On my naturalist view, the fact that makes (a) but not (b) normatively justifying would be some fact about how the goal we’re discussing at the moment is saving human lives, not saving mosquito lives. That’s a natural fact. So are the facts about how the English language works and how two English speakers are using their terms.
It’s not entirely clear what you’re asking. Two possibilities, corresponding to my above distinction, are:
(1) What (perhaps more general) normatively significant feature is possessed by [saving lives for $500 each] that isn’t possessed by [saving mosquitoes for $2000 each]? This would just be to ask for one’s fully general normative theory: a utilitarian might point to the greater happiness that would result from the former option. Eventually we’ll reach bedrock (“It’s just a brute fact that happiness is good!”), at which point the only remaining question is....

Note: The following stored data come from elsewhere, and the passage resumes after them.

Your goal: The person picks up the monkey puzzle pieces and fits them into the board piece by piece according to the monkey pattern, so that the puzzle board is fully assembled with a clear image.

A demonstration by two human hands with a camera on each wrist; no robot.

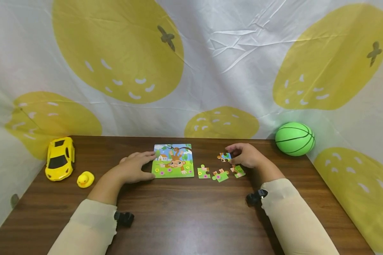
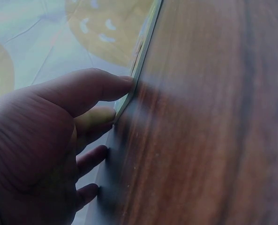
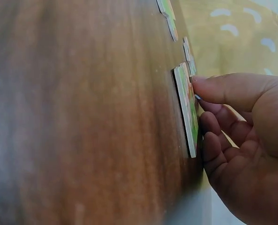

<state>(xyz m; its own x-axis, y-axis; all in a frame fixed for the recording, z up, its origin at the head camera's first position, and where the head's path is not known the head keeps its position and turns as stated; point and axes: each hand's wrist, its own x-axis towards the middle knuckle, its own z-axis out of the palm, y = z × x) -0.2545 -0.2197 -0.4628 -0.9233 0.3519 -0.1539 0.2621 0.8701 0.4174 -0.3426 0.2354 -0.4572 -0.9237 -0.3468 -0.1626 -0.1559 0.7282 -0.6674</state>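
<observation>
A square puzzle board (image 1: 173, 160) with a monkey picture lies on the table. My left hand (image 1: 134, 168) rests along its left edge, fingers fairly straight, thumb by the near corner; in the left wrist view the thumb (image 2: 113, 86) touches the board's side. To the board's right, my right hand (image 1: 247, 156) pinches a blue-and-brown jigsaw piece (image 1: 224, 157) between thumb and forefinger. Nearer me lie three loose pieces: a green one with a yellow flower (image 1: 203, 172), a middle one (image 1: 220, 175) and one under the right hand (image 1: 238, 171), large in the right wrist view.
A yellow toy car (image 1: 60, 159) and a yellow rubber duck (image 1: 85, 179) sit at the left of the brown wooden table (image 1: 185, 219). At the back right corner is a green ball (image 1: 295, 139). A white cloth (image 1: 217, 71) with yellow fruit prints hangs behind and at both sides.
</observation>
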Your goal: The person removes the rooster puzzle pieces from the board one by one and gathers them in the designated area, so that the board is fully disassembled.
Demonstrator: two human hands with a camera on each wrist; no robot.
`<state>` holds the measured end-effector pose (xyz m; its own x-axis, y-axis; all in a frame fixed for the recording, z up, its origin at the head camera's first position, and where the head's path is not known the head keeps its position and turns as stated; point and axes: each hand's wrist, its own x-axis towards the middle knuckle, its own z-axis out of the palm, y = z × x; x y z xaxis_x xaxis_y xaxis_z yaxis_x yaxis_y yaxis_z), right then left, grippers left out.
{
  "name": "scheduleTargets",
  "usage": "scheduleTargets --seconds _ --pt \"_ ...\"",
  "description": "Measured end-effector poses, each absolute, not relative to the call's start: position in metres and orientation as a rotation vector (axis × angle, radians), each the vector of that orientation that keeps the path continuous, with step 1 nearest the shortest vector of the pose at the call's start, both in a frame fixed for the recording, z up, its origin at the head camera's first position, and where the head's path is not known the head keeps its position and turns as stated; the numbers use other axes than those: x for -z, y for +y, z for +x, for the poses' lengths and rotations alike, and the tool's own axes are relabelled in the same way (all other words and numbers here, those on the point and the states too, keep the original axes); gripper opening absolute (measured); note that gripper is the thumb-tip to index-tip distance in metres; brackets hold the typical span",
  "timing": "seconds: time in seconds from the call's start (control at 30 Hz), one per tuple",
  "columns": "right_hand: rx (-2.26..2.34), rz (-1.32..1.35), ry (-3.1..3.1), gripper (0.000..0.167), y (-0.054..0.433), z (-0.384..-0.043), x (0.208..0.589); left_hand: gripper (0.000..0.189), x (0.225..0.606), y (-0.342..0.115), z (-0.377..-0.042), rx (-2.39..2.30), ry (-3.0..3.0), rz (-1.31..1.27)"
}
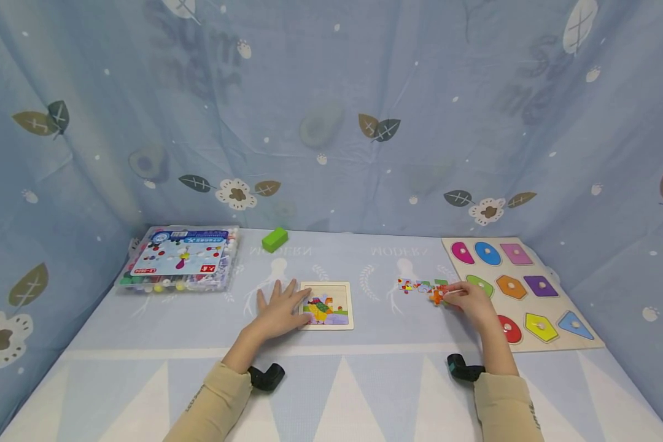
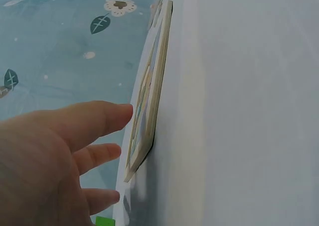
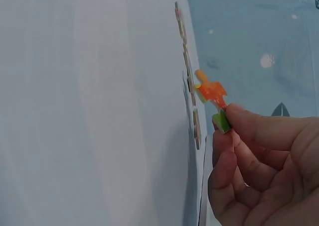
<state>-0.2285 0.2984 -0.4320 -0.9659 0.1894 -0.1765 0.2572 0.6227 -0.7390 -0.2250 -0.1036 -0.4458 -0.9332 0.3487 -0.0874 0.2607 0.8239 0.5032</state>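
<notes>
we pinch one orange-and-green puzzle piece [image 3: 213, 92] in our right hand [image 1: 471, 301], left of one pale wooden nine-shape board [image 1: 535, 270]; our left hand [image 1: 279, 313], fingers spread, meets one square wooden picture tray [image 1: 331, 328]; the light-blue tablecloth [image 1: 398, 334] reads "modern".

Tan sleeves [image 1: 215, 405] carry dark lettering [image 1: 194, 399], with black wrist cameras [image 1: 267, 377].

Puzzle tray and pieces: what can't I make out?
Head view: left part of puzzle tray, covered by left hand.
Right wrist view: one end of held piece, covered by right hand.
Right wrist view: faces of loose pieces, seen edge-on.
Head view: fine print on label, too small.
</notes>
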Motion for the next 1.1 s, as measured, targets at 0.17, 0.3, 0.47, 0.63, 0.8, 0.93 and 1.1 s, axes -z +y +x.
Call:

(2) In what does the normative signifiance of [happiness] consist? That is, what is the nature of this justificatory status? What are we attributing to happiness when we claim that it is normatively justifying? This is where the non-naturalist insists that attributing normativity to a feature is not merely to attribute some natural quality to it (e.g. of “being the salient goal under discussion”—that’s not such a philosophically interesting property for something to have. E.g., I could know that a feature has this property without this having any rational significance to me at all).
(Note that it’s a yet further question whether our attributions of normativity are actually correct, i.e. whether worldly things have the normative properties that we attribute to them.)
I gather it’s this second question you had in mind, but again it’s crucial to carefully distinguish them since non-naturalist answers to the first question are obviously crazy.
Yup. I’m asking question (2). Thanks again for your clarifying remarks.
What if you actually should be discussing saving of mosquito lives, but don’t, because humans are dumb?
I think this is a change of subject, but… what do you mean by ‘actually should’?
No idea.
I take you to mean “what would maximize Luke’s utility function” (knowing that ‘utility function’ is probably just a metaphor when talking about humans) when you say “you actually should...” Of course, my ‘utility function’ is unknown to both of us.
In that case, it would remain true in our hypothetical scenario that I should-HumanLivesAreGood donate to VillageReach (assuming they’re a good charity for saving human lives), while I should-UtilityFunctionLuke donate to SaveTheMosquitos.
(Sorry about formatting; LW comments don’t know how to use underscores, apparently.)
But the question then is what goal you should have. It is easy to naturalise norms inasmuch as they are hypothetical and indexed to whatever you happen to be doing. (if you want to play chess, you should move the bishop diagonally) The issue is how to naturalise categorical ends,the goals you should have and the rules you should be following irrespective of what you are doing.
Such facts aren’t supernatural. OTOH, they fall on the analytical/apriori side of the fence, rather than the empirical side, and that is an iimportant distinction.